🤖 AI Summary
To address the poor interpretability and unverifiable reasoning of black-box models in tabular fact verification, this paper proposes the first explainable verification paradigm based on pandas query generation—automatically compiling natural-language claims into executable, verifiable structured queries. Key contributions include: (1) constructing two high-quality, query-claim aligned datasets, PanTabFact and PanWiki; (2) effectively distilling structured reasoning capabilities from a 671B model into a lightweight 7B model (a fine-tuned variant of DeepSeek-Coder-7B-Instruct); and (3) designing a DeepSeek-Chat–driven query synthesis framework with automated error correction. Experiments show state-of-the-art accuracy of 84.09% on TabFact and 84.72% in zero-shot transfer to WikiFact—significantly outperforming all baselines—along with a 75.1% direct answer accuracy on table QA. All code and datasets are publicly released.
📝 Abstract
Fact-checking tabular data is essential for ensuring the accuracy of structured information. However, existing methods often rely on black-box models with opaque reasoning. We introduce RePanda, a structured fact verification approach that translates claims into executable pandas queries, enabling interpretable and verifiable reasoning. To train RePanda, we construct PanTabFact, a structured dataset derived from the TabFact train set, where claims are paired with executable queries generated using DeepSeek-Chat and refined through automated error correction. Fine-tuning DeepSeek-coder-7B-instruct-v1.5 on PanTabFact, RePanda achieves 84.09% accuracy on the TabFact test set.
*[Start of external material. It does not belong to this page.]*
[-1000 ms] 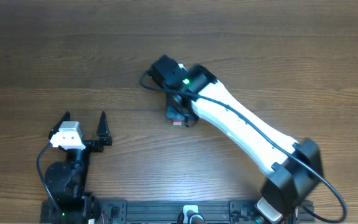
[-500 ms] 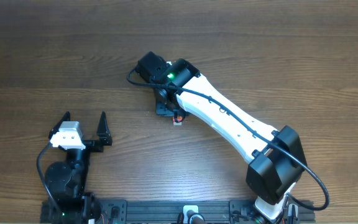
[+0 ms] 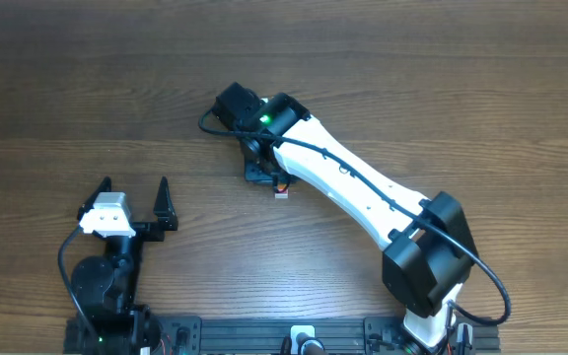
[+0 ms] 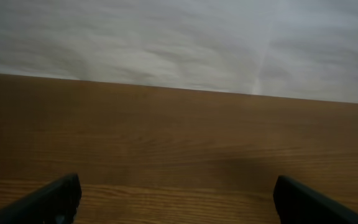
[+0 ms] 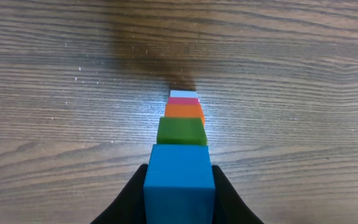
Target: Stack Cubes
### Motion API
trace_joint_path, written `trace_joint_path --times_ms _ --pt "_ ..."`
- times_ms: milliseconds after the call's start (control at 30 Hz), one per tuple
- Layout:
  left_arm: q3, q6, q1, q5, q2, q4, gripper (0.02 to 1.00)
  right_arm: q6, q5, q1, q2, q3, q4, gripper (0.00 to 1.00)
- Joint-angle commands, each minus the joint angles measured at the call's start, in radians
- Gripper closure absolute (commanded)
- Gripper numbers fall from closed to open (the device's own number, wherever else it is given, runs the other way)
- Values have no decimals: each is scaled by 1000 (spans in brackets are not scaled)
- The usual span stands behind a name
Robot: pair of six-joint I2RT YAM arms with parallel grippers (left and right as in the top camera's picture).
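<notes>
1. Between right gripper [image 5: 179, 169] jaws: blue cube [image 5: 179, 183], pinched by its sides so we can square it over the stack.
2. Under it: green [image 5: 181, 131], orange [image 5: 184, 111], pink [image 5: 183, 100], white [image 5: 184, 94]. We can't tell whether blue touches green.
3. Table [image 5: 55, 74] wood runs on all sides of the stack; left gripper [image 3: 134, 187], jaws spread, sits well apart.

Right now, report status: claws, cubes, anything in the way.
Left claw open, parked near its base. Right claw shut on blue cube, lined up over stack, green cube topmost. Nothing in the way.
</notes>
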Motion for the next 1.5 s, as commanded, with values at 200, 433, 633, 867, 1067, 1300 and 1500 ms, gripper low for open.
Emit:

To evaluate Out-of-Distribution (OOD) generalization, we interpret question-answer pairs from WikiTableQuestions as factual claims and refer to this dataset as WikiFact. Without additional fine-tuning, RePanda achieves 84.72% accuracy on WikiFact, significantly outperforming all other baselines and demonstrating strong OOD robustness. Notably, these results closely match the zero-shot performance of DeepSeek-Chat (671B), indicating that our fine-tuning approach effectively distills structured reasoning from a much larger model into a compact, locally executable 7B model. Beyond fact verification, RePanda extends to tabular question answering by generating executable queries that retrieve precise answers. To support this, we introduce PanWiki, a dataset mapping WikiTableQuestions to pandas queries. Fine-tuning on PanWiki, RePanda achieves 75.1% accuracy in direct answer retrieval. These results highlight the effectiveness of structured execution-based reasoning for tabular verification and question answering. We have publicly released the dataset on Hugging Face at datasets/AtoosaChegini/PanTabFact.